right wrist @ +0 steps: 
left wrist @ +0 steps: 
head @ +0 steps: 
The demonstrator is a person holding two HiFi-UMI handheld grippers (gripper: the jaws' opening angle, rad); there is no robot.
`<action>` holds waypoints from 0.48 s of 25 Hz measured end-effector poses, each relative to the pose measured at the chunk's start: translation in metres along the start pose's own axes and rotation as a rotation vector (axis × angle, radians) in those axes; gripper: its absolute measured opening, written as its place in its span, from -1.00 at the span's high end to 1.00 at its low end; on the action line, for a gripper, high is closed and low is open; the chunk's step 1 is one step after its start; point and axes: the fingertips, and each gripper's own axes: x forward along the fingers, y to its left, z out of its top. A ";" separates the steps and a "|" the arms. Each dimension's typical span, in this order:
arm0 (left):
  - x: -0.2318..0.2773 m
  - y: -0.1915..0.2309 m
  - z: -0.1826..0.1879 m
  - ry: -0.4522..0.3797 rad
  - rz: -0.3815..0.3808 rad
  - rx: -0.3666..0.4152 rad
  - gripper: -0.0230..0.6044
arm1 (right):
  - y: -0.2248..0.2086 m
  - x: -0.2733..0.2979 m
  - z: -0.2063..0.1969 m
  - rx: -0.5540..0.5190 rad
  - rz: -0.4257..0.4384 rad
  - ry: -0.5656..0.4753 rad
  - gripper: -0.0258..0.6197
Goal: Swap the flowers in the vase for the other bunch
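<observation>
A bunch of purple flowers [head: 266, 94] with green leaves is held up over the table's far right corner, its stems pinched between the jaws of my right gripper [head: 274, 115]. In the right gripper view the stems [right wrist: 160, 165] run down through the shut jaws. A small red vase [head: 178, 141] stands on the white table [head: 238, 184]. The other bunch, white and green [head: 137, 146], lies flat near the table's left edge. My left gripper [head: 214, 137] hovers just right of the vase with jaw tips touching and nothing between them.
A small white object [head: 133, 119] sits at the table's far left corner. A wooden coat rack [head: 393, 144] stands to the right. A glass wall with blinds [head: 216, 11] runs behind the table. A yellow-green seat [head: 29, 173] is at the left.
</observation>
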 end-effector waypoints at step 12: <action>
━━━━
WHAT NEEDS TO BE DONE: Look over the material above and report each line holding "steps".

SOLUTION BELOW:
right wrist @ +0 steps: 
left wrist @ +0 steps: 
head @ +0 steps: 
`<action>` holds waypoints from 0.48 s of 25 Hz measured end-effector poses, each relative to the pose measured at the chunk's start: translation in metres along the start pose's own axes and rotation as a rotation vector (axis × angle, radians) in those axes; gripper: its absolute measured opening, written as its place in its span, from -1.00 at the span's high end to 1.00 at its low end; on the action line, for a gripper, high is closed and low is open; the chunk's step 1 is one step after its start; point and axes: the fingertips, and each gripper's own axes: x forward along the fingers, y to its left, z out of its top. A ";" separates the steps and a "|" the arms. Each dimension's typical span, in this order:

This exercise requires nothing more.